## Exercise objective
You are asked to filter the data below and copy every line holding "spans".

## Material for the task
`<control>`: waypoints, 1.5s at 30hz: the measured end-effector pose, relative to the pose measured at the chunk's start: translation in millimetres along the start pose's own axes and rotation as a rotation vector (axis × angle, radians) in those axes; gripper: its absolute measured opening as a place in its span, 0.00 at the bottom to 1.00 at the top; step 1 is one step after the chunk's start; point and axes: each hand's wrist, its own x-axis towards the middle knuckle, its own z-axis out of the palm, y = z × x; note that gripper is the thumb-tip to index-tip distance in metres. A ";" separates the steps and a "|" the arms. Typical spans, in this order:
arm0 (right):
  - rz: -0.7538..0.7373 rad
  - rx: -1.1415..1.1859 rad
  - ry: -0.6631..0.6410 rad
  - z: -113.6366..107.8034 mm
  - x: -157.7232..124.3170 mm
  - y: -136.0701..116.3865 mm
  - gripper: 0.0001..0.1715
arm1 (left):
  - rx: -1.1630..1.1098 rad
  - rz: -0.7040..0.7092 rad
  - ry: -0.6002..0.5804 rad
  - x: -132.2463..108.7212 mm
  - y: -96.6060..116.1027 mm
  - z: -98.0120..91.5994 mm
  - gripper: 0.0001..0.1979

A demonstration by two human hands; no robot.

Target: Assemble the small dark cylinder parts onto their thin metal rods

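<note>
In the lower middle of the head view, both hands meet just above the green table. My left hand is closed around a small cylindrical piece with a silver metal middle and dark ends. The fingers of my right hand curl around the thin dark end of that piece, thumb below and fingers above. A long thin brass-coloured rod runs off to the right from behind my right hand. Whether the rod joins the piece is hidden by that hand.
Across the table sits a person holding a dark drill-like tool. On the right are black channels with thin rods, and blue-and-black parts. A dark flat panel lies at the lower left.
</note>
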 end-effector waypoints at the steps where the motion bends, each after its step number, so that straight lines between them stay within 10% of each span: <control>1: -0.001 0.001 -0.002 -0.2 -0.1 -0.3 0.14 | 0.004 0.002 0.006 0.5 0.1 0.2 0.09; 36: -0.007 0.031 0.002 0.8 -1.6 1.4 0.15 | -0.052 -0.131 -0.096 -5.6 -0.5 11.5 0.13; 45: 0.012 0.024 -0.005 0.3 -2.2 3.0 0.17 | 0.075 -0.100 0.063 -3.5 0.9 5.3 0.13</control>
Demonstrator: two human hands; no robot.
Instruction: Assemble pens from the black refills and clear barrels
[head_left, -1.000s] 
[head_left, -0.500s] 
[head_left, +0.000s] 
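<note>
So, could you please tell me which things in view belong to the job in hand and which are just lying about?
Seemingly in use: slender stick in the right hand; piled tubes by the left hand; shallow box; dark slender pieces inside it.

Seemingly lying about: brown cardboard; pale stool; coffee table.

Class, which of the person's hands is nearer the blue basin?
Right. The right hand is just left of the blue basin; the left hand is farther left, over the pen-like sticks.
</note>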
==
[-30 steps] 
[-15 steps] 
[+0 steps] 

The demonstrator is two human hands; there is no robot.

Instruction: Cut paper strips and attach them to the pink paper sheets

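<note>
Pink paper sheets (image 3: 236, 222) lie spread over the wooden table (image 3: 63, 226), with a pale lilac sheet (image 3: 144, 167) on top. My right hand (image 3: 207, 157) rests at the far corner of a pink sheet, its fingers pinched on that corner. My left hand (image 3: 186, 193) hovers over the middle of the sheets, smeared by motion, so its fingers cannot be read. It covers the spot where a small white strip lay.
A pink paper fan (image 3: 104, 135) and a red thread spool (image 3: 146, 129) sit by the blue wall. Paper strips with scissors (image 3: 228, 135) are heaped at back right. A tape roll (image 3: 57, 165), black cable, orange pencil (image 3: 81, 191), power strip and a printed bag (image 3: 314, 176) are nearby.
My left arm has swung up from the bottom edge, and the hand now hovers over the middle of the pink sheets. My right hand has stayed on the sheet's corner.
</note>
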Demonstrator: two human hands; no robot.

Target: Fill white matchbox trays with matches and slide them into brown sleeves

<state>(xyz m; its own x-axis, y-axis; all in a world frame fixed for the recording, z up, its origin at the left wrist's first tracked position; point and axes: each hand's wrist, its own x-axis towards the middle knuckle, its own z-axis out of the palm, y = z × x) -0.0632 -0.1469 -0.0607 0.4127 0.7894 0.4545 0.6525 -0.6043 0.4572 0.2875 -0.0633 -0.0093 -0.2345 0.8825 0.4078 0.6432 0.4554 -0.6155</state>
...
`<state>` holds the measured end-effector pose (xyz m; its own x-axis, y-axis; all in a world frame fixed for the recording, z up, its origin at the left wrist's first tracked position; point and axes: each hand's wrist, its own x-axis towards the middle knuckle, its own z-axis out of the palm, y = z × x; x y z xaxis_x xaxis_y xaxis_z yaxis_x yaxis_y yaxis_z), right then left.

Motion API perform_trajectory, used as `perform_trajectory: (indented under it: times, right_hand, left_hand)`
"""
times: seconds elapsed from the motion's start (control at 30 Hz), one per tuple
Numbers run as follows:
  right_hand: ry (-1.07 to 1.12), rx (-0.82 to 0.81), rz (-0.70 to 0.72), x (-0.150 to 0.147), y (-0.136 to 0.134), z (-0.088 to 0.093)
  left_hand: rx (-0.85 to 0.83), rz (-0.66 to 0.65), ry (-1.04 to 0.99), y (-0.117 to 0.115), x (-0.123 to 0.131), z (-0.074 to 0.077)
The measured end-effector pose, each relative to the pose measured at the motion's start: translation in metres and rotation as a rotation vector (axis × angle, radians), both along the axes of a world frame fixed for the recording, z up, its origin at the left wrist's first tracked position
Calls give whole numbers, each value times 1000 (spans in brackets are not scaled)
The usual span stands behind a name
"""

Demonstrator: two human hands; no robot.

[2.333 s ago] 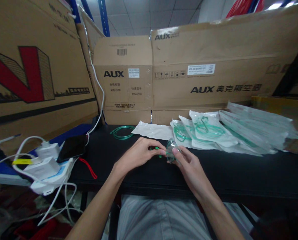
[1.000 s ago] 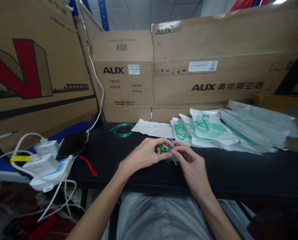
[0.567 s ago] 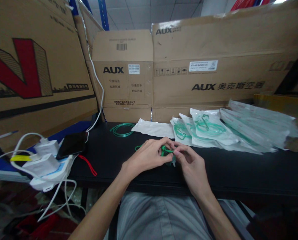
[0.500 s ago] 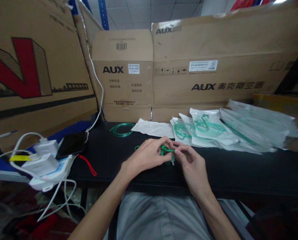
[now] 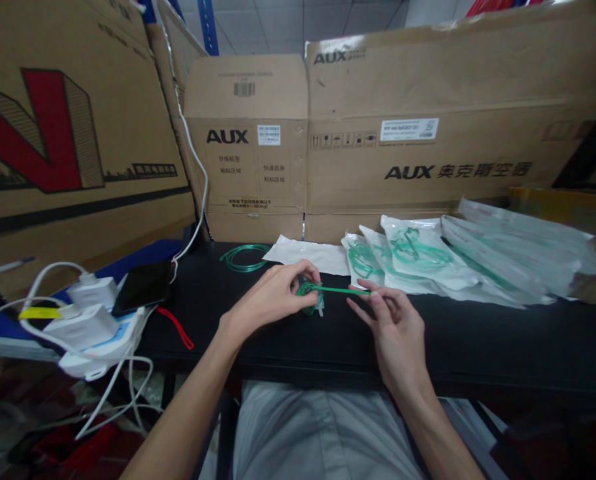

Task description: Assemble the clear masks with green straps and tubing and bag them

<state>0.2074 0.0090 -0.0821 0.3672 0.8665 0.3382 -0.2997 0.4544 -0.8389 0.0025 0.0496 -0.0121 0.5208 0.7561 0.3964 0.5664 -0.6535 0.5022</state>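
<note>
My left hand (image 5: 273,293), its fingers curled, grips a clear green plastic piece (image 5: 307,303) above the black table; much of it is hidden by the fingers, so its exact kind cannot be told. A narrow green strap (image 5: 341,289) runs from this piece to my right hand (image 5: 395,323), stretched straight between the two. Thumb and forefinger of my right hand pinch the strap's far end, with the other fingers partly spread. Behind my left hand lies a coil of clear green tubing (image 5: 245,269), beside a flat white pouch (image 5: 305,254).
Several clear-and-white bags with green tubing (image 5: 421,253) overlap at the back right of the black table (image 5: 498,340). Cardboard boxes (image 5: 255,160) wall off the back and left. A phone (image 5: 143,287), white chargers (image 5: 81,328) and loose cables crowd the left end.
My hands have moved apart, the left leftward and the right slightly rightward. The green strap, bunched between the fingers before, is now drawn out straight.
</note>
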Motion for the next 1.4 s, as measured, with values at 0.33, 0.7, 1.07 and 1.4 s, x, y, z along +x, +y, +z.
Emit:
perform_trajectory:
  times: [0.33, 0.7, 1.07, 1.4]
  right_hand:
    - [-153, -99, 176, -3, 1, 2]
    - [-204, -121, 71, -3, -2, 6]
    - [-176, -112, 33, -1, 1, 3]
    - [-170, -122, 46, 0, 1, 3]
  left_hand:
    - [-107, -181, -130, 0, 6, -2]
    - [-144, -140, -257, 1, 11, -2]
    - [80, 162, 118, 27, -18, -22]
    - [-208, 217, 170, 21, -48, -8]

## Reply
`<control>`: waypoints, 1.5s at 30hz: the measured end-effector pose, relative to the pose measured at the chunk's start: translation in millimetres along the start pose's own axes and rotation as a rotation vector (axis × angle, radians) in those axes; gripper: its absolute measured opening as a place in its span, 0.00 at the bottom to 1.00 at the top; step 1 is one step after the chunk's start; point and axes: each hand's wrist, its own x-axis towards the middle knuckle, its own z-axis out of the palm, y = z × x; note that gripper is the thumb-tip to index-tip distance in metres. A ";" separates the steps and a "|" the arms. Typical spans, in this order:
Calls give whole numbers, each value times 1000 (spans in brackets are not scaled)

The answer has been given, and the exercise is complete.